In a rural setting, physicians may not have access to as many resources as in a large urban centre, and in such circumstances it is less likely that a physician would be found liable for providing suboptimal care. (56) Physicians "have a duty to conduct their practice in accordance with the conduct of a prudent and diligent doctor in the same circumstances" (57) and determining whether a physician has met this standard of care requires examining what "could reasonably be expected of a normal, prudent practitioner". (58) In Mathura v. Scarborough General Hospital, the Ontario Court of Justice (General Division) commented on how the standard of care is impacted by resource constraints:
   The Court must take into account the availability and cost of
   procedures, medication and equipment to the attending physician at
   the time when the cause of action arose. This consideration will
   affect the standard of care in that a doctor cannot reasonably be
   expected to provide care which is unavailable or impracticable due
   to the scarcity of resources. (59)

The availability of resources and the cost of treatment were not raised by the defendants in this case, and the Court did not elaborate on what constitutes an "impracticable" level of scarcity. However, in comparison to McLean v Carr Estate, "impracticable" may be a lower standard than "prohibitively expensive" in determining when the standard of care should be lowered due to resource constraints. Nevertheless, physicians have an obligation to do their best--and to strive to satisfy the established standard of care--with the resources that are available. (60)

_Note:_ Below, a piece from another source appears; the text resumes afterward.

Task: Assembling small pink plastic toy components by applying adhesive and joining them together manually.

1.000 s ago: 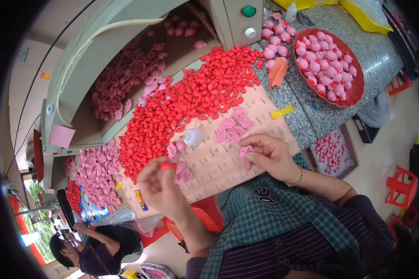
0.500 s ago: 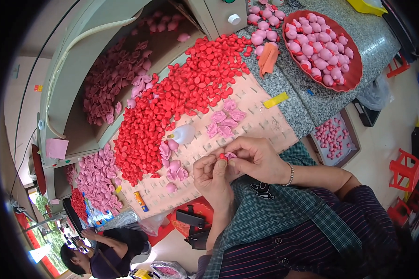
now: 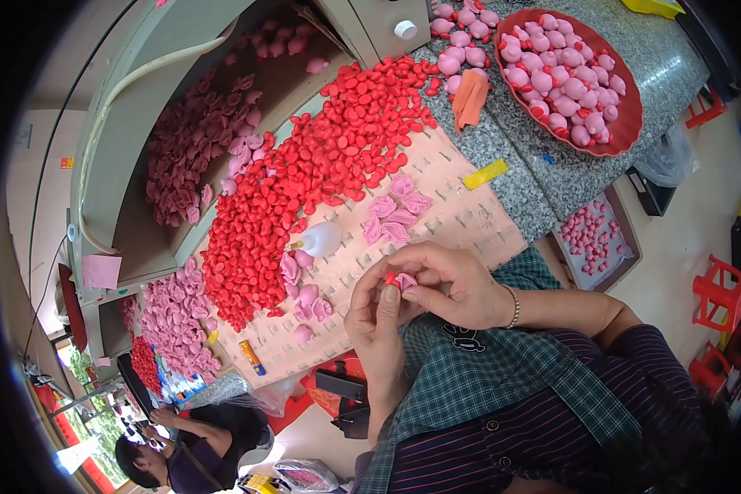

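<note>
Above my lap, at the table's near edge, my two hands meet fingertip to fingertip. My left hand (image 3: 376, 317) pinches a small red rounded piece (image 3: 391, 278) between thumb and fingers. Closed on a pink folded piece (image 3: 406, 281), my right hand (image 3: 461, 284) presses it against the red one. My fingers partly cover both pieces. Just beyond lie several pink folded pieces (image 3: 397, 216) in a cluster. A white squeeze bottle (image 3: 323, 239) with a narrow tip lies beside the large heap of red pieces (image 3: 259, 218).
At the far right stands a red bowl (image 3: 634, 132) of round pink pieces with red parts. An orange cloth (image 3: 470, 100) and a yellow strip (image 3: 486, 174) lie nearby. Left are pink pieces (image 3: 173, 313) and a glue-like tube (image 3: 252, 357). Another person (image 3: 198, 453) sits lower left.
The red and pink pieces have been turned slightly and show more plainly between my fingers. My left fingers have shifted a little. The whole view has moved slightly.
</note>
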`<state>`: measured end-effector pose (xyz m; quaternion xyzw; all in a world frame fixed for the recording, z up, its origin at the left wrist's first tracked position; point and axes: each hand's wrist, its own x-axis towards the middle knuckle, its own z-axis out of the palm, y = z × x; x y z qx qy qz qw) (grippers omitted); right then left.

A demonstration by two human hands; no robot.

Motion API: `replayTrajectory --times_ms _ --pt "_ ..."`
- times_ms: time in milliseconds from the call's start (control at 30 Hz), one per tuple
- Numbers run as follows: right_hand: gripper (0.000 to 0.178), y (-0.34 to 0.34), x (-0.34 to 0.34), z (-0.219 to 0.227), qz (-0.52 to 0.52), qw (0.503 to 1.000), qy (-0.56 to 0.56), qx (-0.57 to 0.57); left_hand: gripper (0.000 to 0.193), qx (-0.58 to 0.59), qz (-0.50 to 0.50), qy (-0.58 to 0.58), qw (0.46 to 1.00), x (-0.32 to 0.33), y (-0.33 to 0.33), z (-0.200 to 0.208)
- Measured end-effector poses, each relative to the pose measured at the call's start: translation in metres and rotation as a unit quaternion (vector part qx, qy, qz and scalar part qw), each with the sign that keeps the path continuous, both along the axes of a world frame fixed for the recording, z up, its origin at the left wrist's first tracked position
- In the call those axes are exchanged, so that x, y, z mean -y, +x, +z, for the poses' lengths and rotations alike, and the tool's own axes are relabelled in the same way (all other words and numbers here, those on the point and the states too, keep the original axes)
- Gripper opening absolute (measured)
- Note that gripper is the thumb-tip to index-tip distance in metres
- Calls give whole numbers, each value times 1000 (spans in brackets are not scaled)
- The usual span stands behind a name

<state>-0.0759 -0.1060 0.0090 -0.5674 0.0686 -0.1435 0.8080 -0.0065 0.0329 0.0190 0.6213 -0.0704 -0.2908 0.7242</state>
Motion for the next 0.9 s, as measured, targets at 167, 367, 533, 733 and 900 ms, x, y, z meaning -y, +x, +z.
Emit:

Indeed, rural physicians faced with resource constraints have an obligation to recognize this limitation and refer patients to specialists and urban facilities when appropriate. (61) It is more legally problematic when physicians are placed in the situation of having to make clinical decisions to use more, less, or different types of care based on resource or economic considerations. In Kangas v Parker, (62) a dental surgeon was found negligent for complications during the extraction of a patient's teeth that led to the patient's death. Part of the Court's decision was based on the fact that the defendant, motivated by his own convenience, scheduled the procedure to take place in an anaesthetist's office and did not give the patient the choice to have it performed in a hospital where appropriate preliminary testing and emergency care would have been available. (63) This case indicates that when there is a choice between potential facilities for treating a patient, the medical interests of the patient should be paramount over concerns of efficiency for the treating physician. (64)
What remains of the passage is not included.